A myocardial infarction (also known as a heart attack) is a dangerous ailment that occurs when the blood supply to your heart muscle is interrupted. There are a variety of things that can cause problems with your blood flow, but the most common cause is a blockage in one or more of your heart’s arteries. The injured cardiac muscle will begin to die if there is no blood supply. If blood flow isn’t restored soon after a heart attack, serious cardiac damage and death can result.
Causes of Heart Attack
Coronary artery disease (CAD) is a condition in which your arteries constrict and harden as a result of the buildup of a fatty substance called plaque.
Plaque is a substance that forms in the inner lining of your artery walls and is made up of fat, cholesterol, and other components. Atherosclerosis, or artery stiffening, is the result of this buildup.

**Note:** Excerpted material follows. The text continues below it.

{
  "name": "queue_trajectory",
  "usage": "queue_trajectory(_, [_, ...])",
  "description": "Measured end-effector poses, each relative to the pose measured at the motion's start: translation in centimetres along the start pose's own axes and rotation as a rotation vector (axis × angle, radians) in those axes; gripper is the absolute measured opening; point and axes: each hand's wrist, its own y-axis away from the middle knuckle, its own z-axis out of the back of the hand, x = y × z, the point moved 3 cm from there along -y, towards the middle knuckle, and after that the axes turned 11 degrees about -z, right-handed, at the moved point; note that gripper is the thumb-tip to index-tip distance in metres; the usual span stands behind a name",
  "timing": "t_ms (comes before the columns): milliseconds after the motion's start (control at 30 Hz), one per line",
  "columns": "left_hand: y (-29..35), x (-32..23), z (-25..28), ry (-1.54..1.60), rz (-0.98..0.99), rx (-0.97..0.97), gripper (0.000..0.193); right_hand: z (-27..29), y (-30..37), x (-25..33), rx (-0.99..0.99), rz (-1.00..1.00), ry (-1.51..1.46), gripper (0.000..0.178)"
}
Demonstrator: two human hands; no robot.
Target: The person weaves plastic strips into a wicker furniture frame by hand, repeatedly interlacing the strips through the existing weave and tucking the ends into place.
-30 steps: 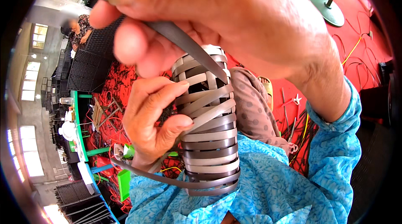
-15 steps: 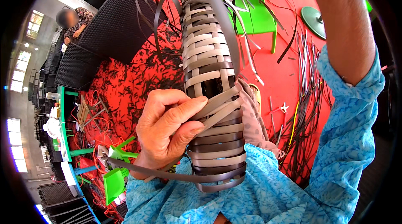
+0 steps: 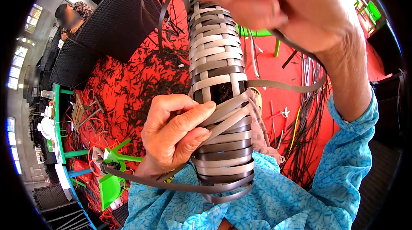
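A long tube woven from flat grey, brown and black plastic strips (image 3: pixel 218 54) stands upright in front of my body, with a dark gap in its middle. My left hand (image 3: pixel 171 133) is closed at its left side, pinching two flat grey strips (image 3: pixel 231 116) that cross the weave slantwise. Above the tube's right side is my right hand (image 3: pixel 279 9), slightly blurred, fingers curled. A loose grey strip (image 3: pixel 292 87) leaves the tube's right side and loops up beneath that hand, which appears to grip it. Another dark strip (image 3: pixel 167 185) sticks out to the left at the tube's lower end.
Cut scraps litter the red floor (image 3: pixel 128 88). Long loose strips (image 3: pixel 302 135) lie at the right, beside scissors (image 3: pixel 285 112). A dark woven furniture piece (image 3: pixel 111 19) stands far left, a person (image 3: pixel 71 17) behind it. Green chair parts (image 3: pixel 112 187) are at the lower left.
My right hand has come down from beyond the top edge to over the tube. The strip pulled taut upward now hangs in a slack loop at the right. My left hand keeps its pinch.
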Motion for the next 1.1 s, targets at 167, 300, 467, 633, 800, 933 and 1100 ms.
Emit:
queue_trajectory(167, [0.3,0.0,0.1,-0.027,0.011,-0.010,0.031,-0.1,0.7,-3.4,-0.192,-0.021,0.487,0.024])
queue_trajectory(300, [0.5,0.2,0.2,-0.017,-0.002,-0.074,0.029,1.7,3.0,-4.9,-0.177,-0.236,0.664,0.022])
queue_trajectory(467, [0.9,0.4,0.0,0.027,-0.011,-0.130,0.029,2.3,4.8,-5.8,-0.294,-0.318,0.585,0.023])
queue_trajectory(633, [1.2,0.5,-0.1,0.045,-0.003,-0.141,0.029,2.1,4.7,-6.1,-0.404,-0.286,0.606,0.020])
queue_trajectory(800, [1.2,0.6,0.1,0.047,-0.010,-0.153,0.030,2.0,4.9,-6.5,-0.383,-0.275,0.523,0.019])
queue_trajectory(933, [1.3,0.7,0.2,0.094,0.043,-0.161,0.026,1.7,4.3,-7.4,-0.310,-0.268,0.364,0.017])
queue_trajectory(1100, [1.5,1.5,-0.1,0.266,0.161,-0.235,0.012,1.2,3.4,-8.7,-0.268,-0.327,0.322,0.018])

When a blood clot lodges in an artery that has previously been constricted by plaque development, blood flow to your heart can be entirely cut off or substantially diminished.
A spasm, or tightness, of a coronary artery, is a less common cause of heart attacks. In extreme cold or under stress, smoking, high blood pressure, alcohol withdrawal, recreational stimulants, or exposure to high blood pressure can result in spasms.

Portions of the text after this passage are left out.